I’m a member of the Jewish community in Brasso. They usually organize seder night, they invite me each year, but I can’t go to Brasso, it’s too far. [Brasso is 54 km south-west of Kovaszna] I got the invitation for the fall holidays just today.

They organize Purim too, the table is laid, everybody can eat and drink, and usually a great celebration is organized, with a show, they set up plays about Haman, Esther, this is usually on Sunday. I could go to see this, I think we went there twice.

Even today I observe three fasts. One of these is the Day of Atonement, Yom Kippur, after New Year. The other is the Fast of Esther, and the third is Tisha B’Av, on the 9th day of Av; this is a day of mourning, because the Temple of Jerusalem was destroyed in 586 BCE, then in 70 CE by the Romans, the two events occurred on the same day, and we observe this fast in the memory of this.

I observe these three fasts, this is my pledge. I went through so many things, as I related to you, so I observe these. I don’t eat or drink for 24 hours. I take dinner, and after 24 hours I take dinner again.

Moreover, let me tell you one thing. This summer we went on a very nice trip to Greece. And the 9th day of Av fell during this period. So I solved this problem, since our first day on the Isle of Crete was the day of the fast, and we got meals there, I brought forward the fast by one day, so that I didn’t have to break it. I observe the [Christian] Good Friday as well, I fast like Christians. I value everyone’s religion, I respect my wife’s religion as well.

I observe Pesach, well I eat bread, but I have matzah too, for the sake of tradition. For example my brother doesn’t observe it; they are modern Jews in Israel. I have a mezuzah on my door. I went to the community office, and I told them I would like to buy one. They took one out of a drawer and gave it to me. As a gift. And it is fixed on the doorpost. Well, we don’t really have such things here in Kovaszna. [This is said to be the only mezuzah in the town.]

I pray each day at dawn and before falling asleep: I recite the Jewish prayers: the Shema Yisrael, Hear O Israel, that’s the main prayer, and I also recite the Lord’s Prayer. I believe there must be something that created the universe.

I went through many things, and I think there is something in the universe, what should I call it, I don’t know, which directs one’s destiny. I study other religions a lot, I’m in touch with many denominations, this is a hobby too, like the Esperanto.

Recently I got in touch with a foundation, its headquarters is in Bucharest, it is called the Bridge of Friendship, Fundatia Crestina Podul Prieteniei in Romanian [Bridge of Christian Friendship Foundation]. They contacted me, they sent me books, and they send me greetings for each holiday, they observe the Jewish holidays as well. They believe in the Messiah, there are Christians and Jews among them. I believe in him too.

There were Zionist organizations in Szatmar, but we weren’t members of those. To tell the truth I didn’t really know what it was about.

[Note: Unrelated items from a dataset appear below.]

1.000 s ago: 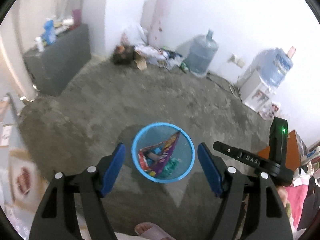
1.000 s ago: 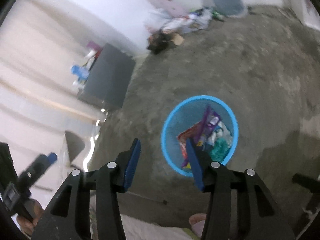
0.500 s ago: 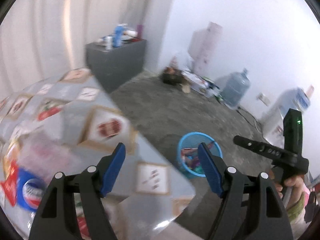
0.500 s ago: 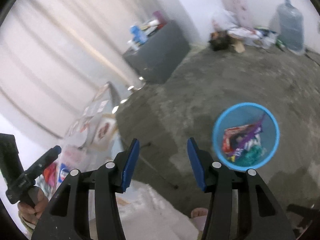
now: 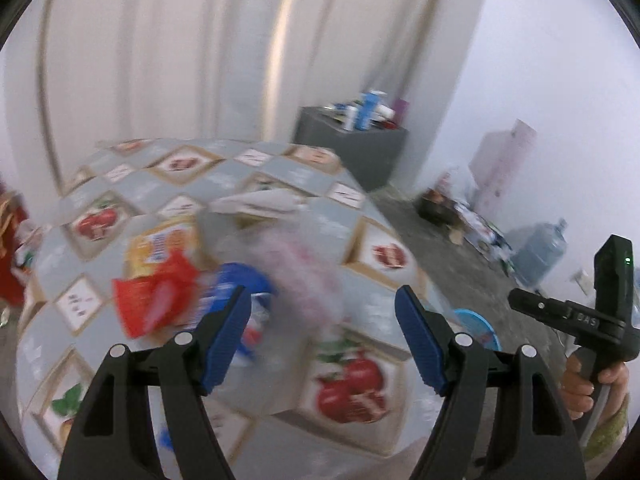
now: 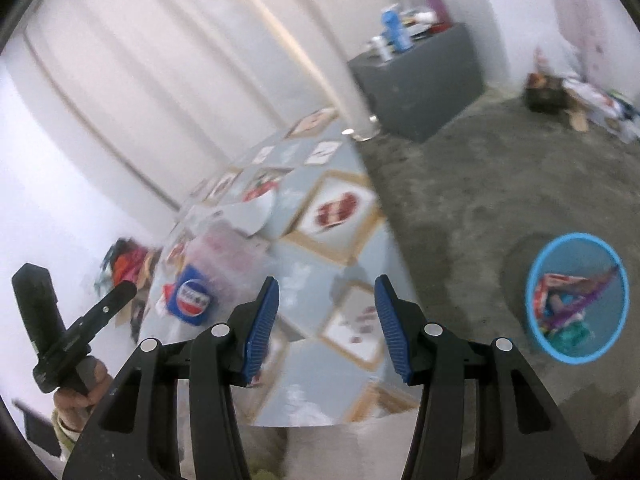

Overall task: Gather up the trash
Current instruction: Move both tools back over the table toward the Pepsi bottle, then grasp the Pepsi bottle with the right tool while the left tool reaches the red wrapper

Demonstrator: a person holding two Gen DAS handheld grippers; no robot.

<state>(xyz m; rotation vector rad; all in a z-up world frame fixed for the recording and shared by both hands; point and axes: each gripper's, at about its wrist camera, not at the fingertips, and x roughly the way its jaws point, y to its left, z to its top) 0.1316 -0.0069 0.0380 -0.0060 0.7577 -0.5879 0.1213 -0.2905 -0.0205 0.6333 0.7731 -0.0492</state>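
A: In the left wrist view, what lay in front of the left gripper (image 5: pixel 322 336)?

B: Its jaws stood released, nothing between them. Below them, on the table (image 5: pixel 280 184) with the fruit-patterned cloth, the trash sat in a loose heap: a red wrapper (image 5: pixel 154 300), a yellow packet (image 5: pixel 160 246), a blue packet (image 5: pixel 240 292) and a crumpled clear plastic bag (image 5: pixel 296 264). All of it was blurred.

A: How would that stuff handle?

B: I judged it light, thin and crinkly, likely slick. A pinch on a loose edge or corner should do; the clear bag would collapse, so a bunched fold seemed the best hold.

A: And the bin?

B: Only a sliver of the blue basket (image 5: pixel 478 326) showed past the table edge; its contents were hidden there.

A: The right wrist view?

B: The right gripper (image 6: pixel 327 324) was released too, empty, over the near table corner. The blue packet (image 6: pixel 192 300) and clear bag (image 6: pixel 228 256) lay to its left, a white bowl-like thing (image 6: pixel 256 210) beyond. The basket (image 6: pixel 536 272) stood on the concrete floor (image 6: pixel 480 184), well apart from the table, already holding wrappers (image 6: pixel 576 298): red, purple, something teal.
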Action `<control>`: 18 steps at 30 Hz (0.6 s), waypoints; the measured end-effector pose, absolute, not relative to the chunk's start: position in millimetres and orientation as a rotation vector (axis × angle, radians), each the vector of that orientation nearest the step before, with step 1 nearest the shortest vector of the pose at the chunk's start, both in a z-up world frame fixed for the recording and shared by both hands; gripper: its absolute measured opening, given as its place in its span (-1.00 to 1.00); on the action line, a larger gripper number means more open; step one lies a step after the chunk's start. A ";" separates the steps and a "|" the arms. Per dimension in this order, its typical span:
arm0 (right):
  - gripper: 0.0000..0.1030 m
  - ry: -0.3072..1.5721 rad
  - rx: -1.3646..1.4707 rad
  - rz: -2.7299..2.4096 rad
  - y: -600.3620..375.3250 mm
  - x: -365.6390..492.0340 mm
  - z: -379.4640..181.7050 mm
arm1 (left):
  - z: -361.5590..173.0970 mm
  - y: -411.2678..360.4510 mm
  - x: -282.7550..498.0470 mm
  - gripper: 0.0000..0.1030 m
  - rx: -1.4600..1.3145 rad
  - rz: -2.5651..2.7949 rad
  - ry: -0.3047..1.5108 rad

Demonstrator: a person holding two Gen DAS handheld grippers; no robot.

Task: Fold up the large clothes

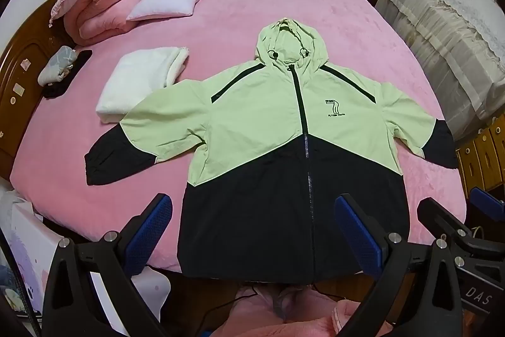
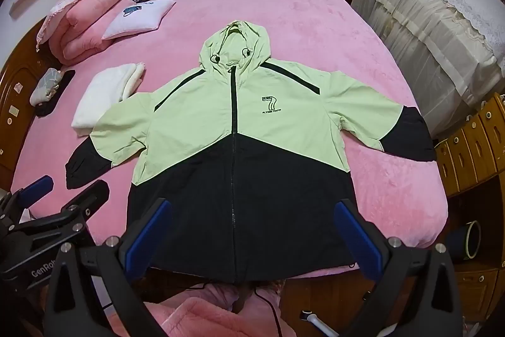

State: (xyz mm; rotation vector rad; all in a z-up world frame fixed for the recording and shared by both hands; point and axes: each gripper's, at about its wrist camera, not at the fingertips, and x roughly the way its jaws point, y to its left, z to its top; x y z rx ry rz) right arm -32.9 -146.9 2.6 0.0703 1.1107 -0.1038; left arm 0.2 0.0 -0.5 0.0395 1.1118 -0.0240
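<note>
While angled down over the jacket (image 1: pixel 284 128), both tools, left (image 1: pixel 252 229) and right (image 2: pixel 252 229), agape, empty.

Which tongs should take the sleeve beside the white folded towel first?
Left. The left tongs, open, sit nearer that sleeve of the hooded jacket; the right tongs, also open, are further across the hem.

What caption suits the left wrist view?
Open left gripper above a zipped green-and-black hooded jacket spread flat on a pink bed.
</note>
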 end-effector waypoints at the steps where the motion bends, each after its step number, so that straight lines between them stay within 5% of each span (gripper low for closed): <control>1: 0.99 1.111 0.069 -0.104 -146.4 -32.5 2.6 | -1.0 -0.2 0.6 0.97 0.039 -0.024 1.114; 18: 0.99 1.104 0.080 -0.098 -148.8 -30.8 4.6 | 2.2 0.6 2.7 0.97 0.037 -0.026 1.108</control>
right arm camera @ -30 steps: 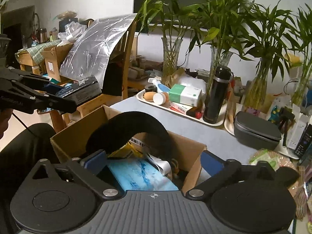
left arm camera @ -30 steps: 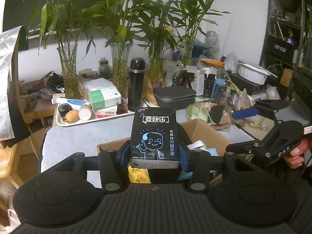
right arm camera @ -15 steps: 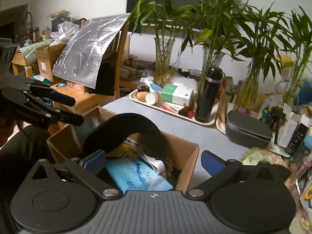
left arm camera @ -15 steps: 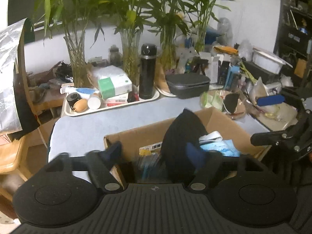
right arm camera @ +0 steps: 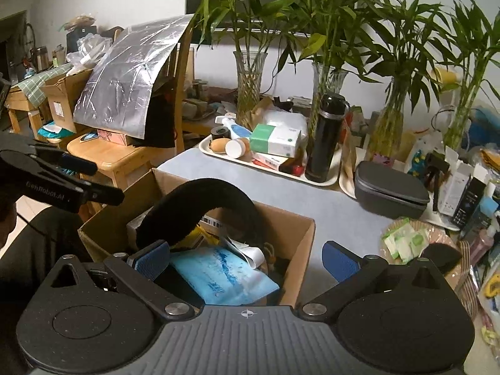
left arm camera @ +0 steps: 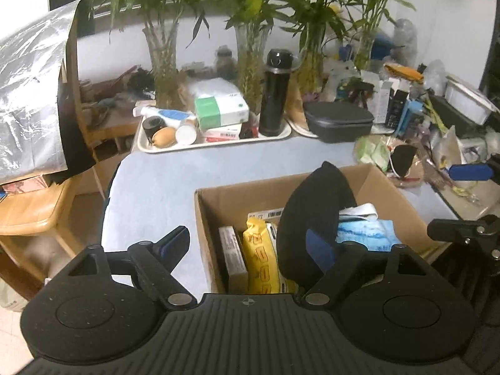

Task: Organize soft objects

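Note:
An open cardboard box [left arm camera: 281, 187] stands on the pale blue table. Inside are a yellow packet [left arm camera: 262, 250], a light pack on edge [left arm camera: 232, 250], a blue packet [left arm camera: 365, 231] and a black curved cushion [left arm camera: 312, 212] that arches above the rim. My left gripper [left arm camera: 247, 247] hovers over the box's near left corner. Its jaws are opening and the pads touch nothing. My right gripper [right arm camera: 247, 259] stands open above the blue packet [right arm camera: 218, 268], beside the cushion [right arm camera: 212, 193]. The right wrist view shows the left gripper's fingers [right arm camera: 72, 187] at the box's [right arm camera: 290, 218] left side.
Behind the box a white tray [left arm camera: 218, 142] carries a tissue box, small jars and a black flask [left arm camera: 275, 93]. A grey case [left arm camera: 339, 120] and glass vases of bamboo stand beyond. Loose clutter fills the table's right side. A wooden chair with a silver foil bag [left arm camera: 28, 100] is left.
My left gripper has let go of the black cartoon-face pack, which dropped into the box, and its jaws have spread wide. The left view has tipped downward. The right gripper has hardly moved.

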The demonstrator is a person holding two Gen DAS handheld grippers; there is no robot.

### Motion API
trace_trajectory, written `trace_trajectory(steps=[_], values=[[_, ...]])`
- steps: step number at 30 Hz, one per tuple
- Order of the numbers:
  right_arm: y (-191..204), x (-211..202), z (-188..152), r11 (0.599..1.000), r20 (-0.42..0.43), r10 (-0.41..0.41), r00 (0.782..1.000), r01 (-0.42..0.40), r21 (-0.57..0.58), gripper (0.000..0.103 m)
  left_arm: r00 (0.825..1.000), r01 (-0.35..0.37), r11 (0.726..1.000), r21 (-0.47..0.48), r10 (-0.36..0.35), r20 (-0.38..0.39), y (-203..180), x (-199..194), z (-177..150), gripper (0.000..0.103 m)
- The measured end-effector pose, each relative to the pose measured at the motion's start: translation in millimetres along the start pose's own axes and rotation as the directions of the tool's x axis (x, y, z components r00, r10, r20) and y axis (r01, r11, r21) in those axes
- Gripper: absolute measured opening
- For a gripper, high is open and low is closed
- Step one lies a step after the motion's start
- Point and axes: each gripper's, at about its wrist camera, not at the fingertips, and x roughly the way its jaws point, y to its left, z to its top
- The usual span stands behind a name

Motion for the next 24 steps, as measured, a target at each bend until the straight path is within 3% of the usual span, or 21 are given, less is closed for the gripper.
trace_trajectory(steps=[3, 4, 10, 17, 24], values=[[0.1, 0.1, 2.3, 0.999, -0.012, -0.019, 1.000, 0.020, 0.030, 0.103, 1.000, -0.010, 1.000, -0.015, 0.010, -0.021, -2.8, -3.2, 0.1, 0.091], [-0.2, 0.0, 3.0, 0.999, -0.020, -0.028, 0.999, 0.029, 0.045, 0.103, 0.999, -0.014, 1.000, -0.012, 0.013, -0.033, -4.3, -3.5, 0.6, 0.103], [1.7, -2.9, 6.1, 0.991, -0.071, -0.087, 0.994, 0.094, 0.097, 0.103, 0.996, -0.090, 0.996, 0.004, 0.090, -0.002, -16.1, -16.0, -0.2, 0.103], [9.2, -4.4, 7.1, 0.980, -0.139, -0.147, 0.979, 0.163, 0.112, 0.103, 0.991, -0.131, 0.990, -0.043, 0.131, -0.006, -18.0, -26.7, 1.7, 0.103], [16.4, -4.4, 6.1, 0.972, -0.184, -0.189, 0.964, 0.211, 0.106, 0.103, 0.993, -0.118, 0.989, -0.084, 0.116, -0.032, -18.5, -33.5, 2.2, 0.103]])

The only thing I knew about Zionism, was that its aim was the creation of the state of Israel 27. Tivadar Hertzl [Theodor Herzl] 28was the conceiver of the state of Israel, he was a Jew of Hungarian origin.

He has a marvelous mausoleum in Jerusalem, we visited it. In fact the state of Israel was proclaimed on May 14th 1948, right on my birthday. Israel was born on that day, David Ben-Gurion 29 announced Israel’s independence.

We visited Israel in 1980. We were there for one month and visited all the holy places: we were in Bethlehem, in the Church of the Nativity, in Jerusalem, in Nazareth, at the Dead Sea, we were everywhere. It is a very nice country, and one can see they created there a land of plenty indeed. It is a wonderful country, only if there would be peace, shalom. Attempts occur all the time.

My brother’s wife had a cousin, Gyorgy Jakabovics, he was a lawyer or a notary in Holon. Once there was a huge attack at Pesach. They organized seder night in the Park Hotel, near Holon. This family went there together with the children. The parents entered the hotel, and the children went to look for a place to park their car.

This was their luck, that’s how they survived, because the parents died inside. The hotel and the restaurant, where the Pesach seder night was organized, were blown up. This happened about five years ago. [Editor’s note: this terrorist attack took place in the Park Hotel in the coastal town of Netanya in 2002.]

I also counted on leaving for Israel after I was released from prison. But I started to think it over and decided not to leave, since we already had our house built, everybody knew me here, I didn’t want to start a new life, to learn a new language. It would have made no sense at all at the age of 58 or 59.

Though doctors were very well off there, they didn’t even have to pass any exams, but I didn’t leave. The fact that we lived in a mixed marriage also played a role. I knew very well that my wife would have never felt good under the circumstances that were typical for Israel back then. Now things have changed, it doesn’t matter if someone is a Jew or Christian, but then it counted from a social point of view.

After the war we repaired the house in Szatmar, and moved in. When my mother moved to Bucharest and I was studying, my cousin Miklos Farkas lived there; they also left for America, and because they didn’t know I was in the country, they nationalized the house, as it was unclaimed.

When properties could be claimed back, I took my succession certificate, and claimed it back. There were four of us who were eligible to inherit it: two cousins, one of whom left for America and Anna, who was in Israel, and my brother and I. I claimed it twice. I submitted the request and in 1996, they approved to give it back.

The house was already sold, there was nothing to do, they had to indemnify us. But they didn’t pay anything, because they wrote that only after the house had been appraised could they give some indemnity. In the meantime Law No. 10 was introduced, so I submitted the documents again.

Eventually they appraised the house, and I got an indemnity. My brother renounced it in my favor, so I got one third. This matter has been dragging on since 1996, and I got it back recently, they paid 337 millions.

At the same time we had 20 hectares of land in Vetes, but after the revolution only ten could be claimed back. However, they established there a huge experimental station for fruits, and our property fell in that area. This experimental station covered I don’t know how many hundreds of hectares.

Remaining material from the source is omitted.